セキュリティ構成属性は、残りの構成属性を移行するときに移行されます。この意味で、セキュリティ設定の移行は、構成を移行するまで完了しません。構成の移行の詳細は、次の項で説明します。
トポロジでデータの自動移行がサポートされていない場合、データは手動で移行する必要があります。これを行うには、データを既存のインスタンスからエクスポートし、新しいインスタンスに再インポートします。
データを手動で移行するには、次の手順を実行します。
新しいインスタンスにすでにデータがある場合、新しいインスタンス内の競合するすべてのサフィックスをバックアップします。

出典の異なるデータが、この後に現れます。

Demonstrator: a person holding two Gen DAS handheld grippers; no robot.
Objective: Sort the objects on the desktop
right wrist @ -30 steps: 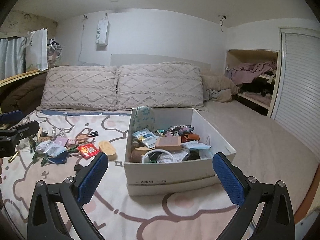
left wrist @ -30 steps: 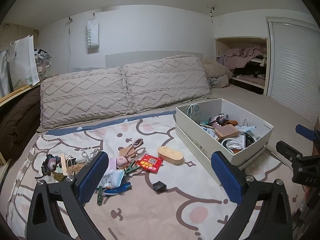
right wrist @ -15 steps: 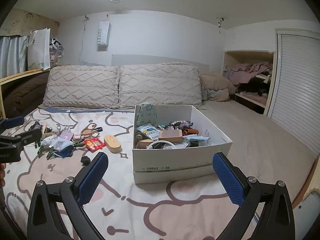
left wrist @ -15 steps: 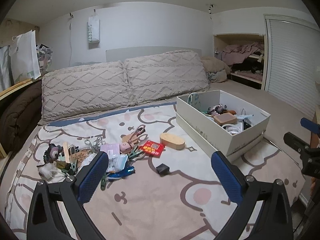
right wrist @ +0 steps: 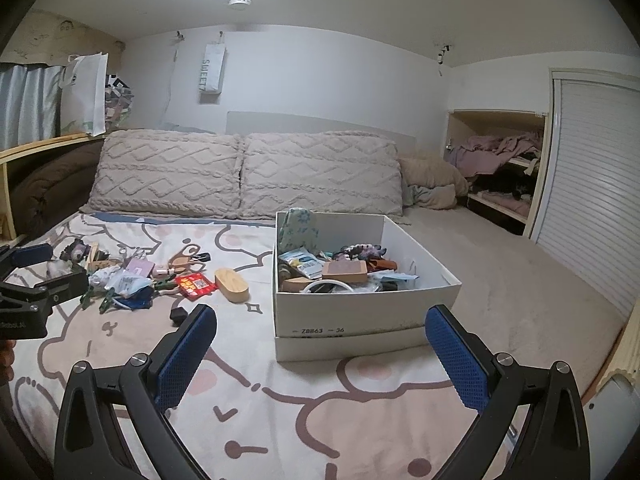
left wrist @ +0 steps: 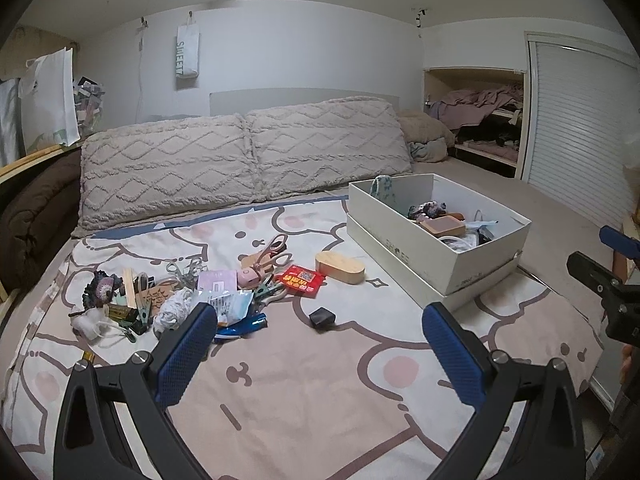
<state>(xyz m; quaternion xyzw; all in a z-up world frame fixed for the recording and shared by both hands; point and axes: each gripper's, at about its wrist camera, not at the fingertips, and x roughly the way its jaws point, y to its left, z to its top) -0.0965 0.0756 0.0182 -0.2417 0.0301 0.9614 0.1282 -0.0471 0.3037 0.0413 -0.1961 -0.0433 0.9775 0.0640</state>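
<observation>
A white shoebox [left wrist: 404,246] [right wrist: 360,312] partly filled with small items sits on the bed's right half. Left of it lies a heap of loose things: a wooden oval case [left wrist: 340,273] [right wrist: 231,285], a red packet [left wrist: 302,280] [right wrist: 195,286], scissors [left wrist: 272,250], clips, a pink item [left wrist: 250,278] and a small black cube [left wrist: 322,317] [right wrist: 178,315]. My left gripper [left wrist: 320,354] is open and empty, held back from the heap. My right gripper [right wrist: 320,354] is open and empty, in front of the shoebox. Each gripper shows at the edge of the other's view.
The bed has a cartoon-print cover [left wrist: 304,380] and two knitted pillows [left wrist: 248,156] along the headboard. A brown blanket [left wrist: 28,216] lies at the left. Shelves with clothes [right wrist: 500,168] and a slatted door [right wrist: 592,200] stand at the right.
Both grippers have pulled back and up from the bed, so the heap and shoebox look smaller and farther. Nothing was picked up; both stay open.
</observation>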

レプリケーション・トポロジのマスター・サーバー・インスタンスを移行する場合、マスターの直接のコンシューマであるすべてのサーバーとマスターが同期されていることを確認します。
変更ログは手動では移行できません。11gリリース1 (11.1.1.7.0)インスタンスには新しい変更ログが作成されます。
db2ldifコマンドを使用し、必要なサフィックスをLDIFにエクスポートします。このコマンドを使用すると、サーバーが実行されているか停止されているかにかかわらず、LDIFファイルにサフィックス・コンテンツがすべてエクスポートされます。

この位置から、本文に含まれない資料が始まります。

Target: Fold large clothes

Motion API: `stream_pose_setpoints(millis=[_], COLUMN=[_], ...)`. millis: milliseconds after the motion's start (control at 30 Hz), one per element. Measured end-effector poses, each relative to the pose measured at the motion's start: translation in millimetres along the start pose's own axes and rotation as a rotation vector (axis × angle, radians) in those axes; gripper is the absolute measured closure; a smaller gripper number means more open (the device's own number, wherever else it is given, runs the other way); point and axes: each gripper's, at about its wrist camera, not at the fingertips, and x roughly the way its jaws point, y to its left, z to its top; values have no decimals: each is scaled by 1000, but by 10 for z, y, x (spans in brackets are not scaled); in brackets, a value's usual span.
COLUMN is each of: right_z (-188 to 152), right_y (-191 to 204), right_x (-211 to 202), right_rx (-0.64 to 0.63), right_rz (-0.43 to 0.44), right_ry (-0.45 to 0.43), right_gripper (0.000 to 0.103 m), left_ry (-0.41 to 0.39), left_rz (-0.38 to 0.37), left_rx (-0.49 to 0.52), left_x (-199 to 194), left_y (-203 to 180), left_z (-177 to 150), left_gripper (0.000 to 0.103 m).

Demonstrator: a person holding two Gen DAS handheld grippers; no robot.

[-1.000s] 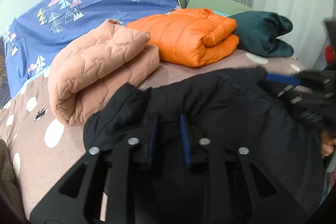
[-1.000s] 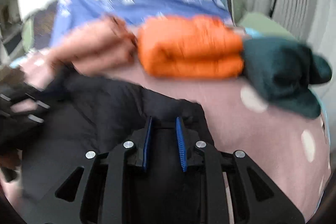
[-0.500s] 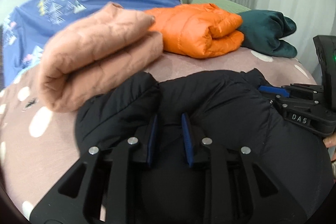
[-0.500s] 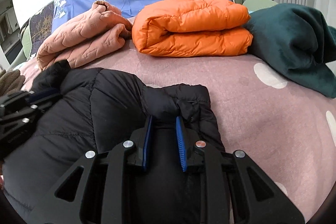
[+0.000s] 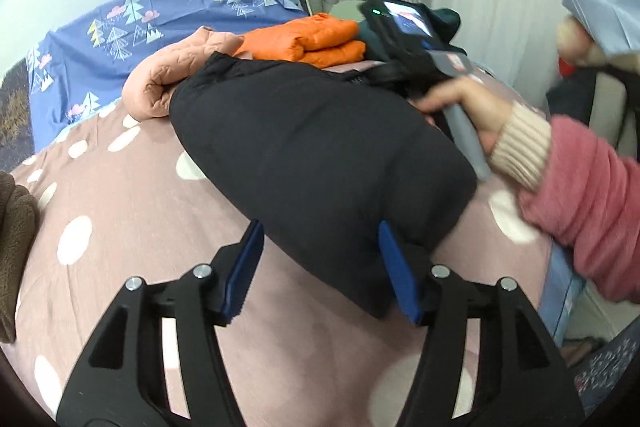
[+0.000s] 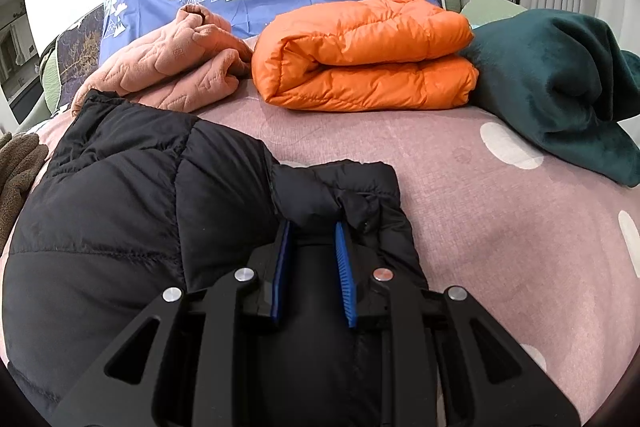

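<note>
left gripper (image 5: pixel 320 267) opening, black jacket (image 5: pixel 320 155) between | right gripper (image 6: pixel 310 263) clamps jacket | left view only: hand (image 5: pixel 472 103)

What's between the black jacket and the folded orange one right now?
Right wrist view: only bare pink dotted bedspread lies between the black jacket and the orange jacket.

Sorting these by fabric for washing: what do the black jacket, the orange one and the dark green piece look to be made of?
Black jacket: smooth, matte synthetic shell, stitched into puffy padded panels. Orange jacket: similar quilted puffer shell with a slight sheen. Dark green piece: soft, plush, probably fleece or velour, with a fuzzy nap and no stitching visible.
</note>
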Motion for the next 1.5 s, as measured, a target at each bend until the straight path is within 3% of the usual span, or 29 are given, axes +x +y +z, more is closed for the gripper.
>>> stream_pose_setpoints(millis=[167,267,400,533,700,800,1000,1100,1200,1367,1433,1500], right_z=[-5,-4,-10,-15,-14,-20,-24,-23,-30,-31,-32,-34], right_y=[-9,-21,-44,-58,-78,-77,-86,-83,-82,-26,-12,4], right_x=[-3,2,7,9,11,9,0,-4,-11,-25,-38,-49], right_rx=[7,11,21,28,36,39,45,42,52,15,7,-2], right_rz=[7,12,22,29,36,36,41,36,45,18,13,3], right_ry=[-1,0,1,-1,-1,-2,-3,-7,-10,-18,-19,-23], right_gripper=[81,81,81,81,81,81,81,81,81,81,81,80], left_ry=[35,61,69,84,67,60,12,58,145,125,117,121], left_rz=[-24,45,66,164,220,196,277,328,311,336,303,207], left_rx=[34,81,94,142,46,-40,43,9,-51,5,25,54], left_x=[105,205,255,393,405,330,329,432,515,422,345,163], left_y=[-200,-256,-300,-381,-284,-154,-333,-235,17,-51,-82,-92], left_z=[-25,-50,-15,-16,76,120,215,185,-29,-180,-175,-151], left_gripper=[41,39,38,35,35,35,36,36,36,37,43,56])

次に、単一のLDIFファイルの2つのサフィックスをエクスポートする例を示します。
$ serverRoot/slapd-serverID/db2ldif -a example.ldif \ -r -s "ou=people,dc=example,dc=com" -s "ou=departments,dc=example,dc=com"
この例では、-aは結果のLDIFファイルを指定し、-rはレプリケーション情報がエクスポートされる必要があることを示し、-sは、エクスポートに含めるサフィックスを指定します。
新しいインスタンスに対してdsadm importコマンドを使用し、LDIFファイルをインポートします。たとえば、次のコマンドでは、エクスポートした2つのサフィックスに以前作成したLDIFファイルがインポートされます。
$ dsadm import instance-path example.ldif ou=people,dc=example,dc=com $ dsadm import instance-path example.ldif ou=departments,dc=example,dc=com
レトロ変更ログが古いインスタンスに構成されている場合、db2ldifコマンドを使用し、レトロ変更ログにエクスポートします。
$ serverRoot/slapd-serverID/db2ldif -a changelog.ldif \ -s "cn=changelog"
この例で、-aは結果のLDIFファイルを指定し、-sはchangelogのサフィックスを指定します。
新しいインスタンスで、dsadm importコマンドを使用し、レトロ変更ログをインポートします。たとえば、次のコマンドでは、以前作成した変更ログLDIFファイルがインポートされます。
$ dsadm import instance-path changelog.ldif cn=changelog
新しいインスタンスを起動します。
|
注意: Directory Serverでは、データの移行時に、ネストされたグループの定義が30レベルを超えるか確認します。深いネストは、ネストされたグループに親でもあるグループが含まれる、循環グループ定義を意味する場合があります。ネスト・レベルが30を超えるグループがある場合、Directory Serverではそれ以降のレベルの Directory Serverではこれが発生するたびにエラーをログに記述します。これらのエラーは無視しても問題がありませんが、循環定義の可能性があるために、エラーに記載されているグループの定義は検証する必要があります。 |
ユーザー・プラグインは移行できません。カスタム・ユーザー・プラグインがある場合、再コンパイルし、手動でDirectory Server 11gリリース1 (11.1.1.7.0)インスタンスに追加します。プラグインAPIに対する変更の詳細は、『Oracle Directory Server Enterprise Edition開発者ガイド』の第2章のDirectory Server 5.2以降のプラグインAPIに対する変更に関する説明を参照してください。
サーバーの手動での移行後、新しいサーバーを実行する前に、次の移行後タスクを実行する必要があります。
ユーザー・プラグインをカスタマイズした場合、これらを再コンパイルし、新しいサーバーに追加する必要があります。
移行したサーバーがレプリケーション・トポロジの一部であった場合は、第8章「レプリケーション・トポロジの移行」を参照してください。
バックアップ、リカバリおよびインストール・スクリプトをカスタマイズしている場合、新しいバージョンに準拠するようこれらのスクリプトを再記述する必要があります。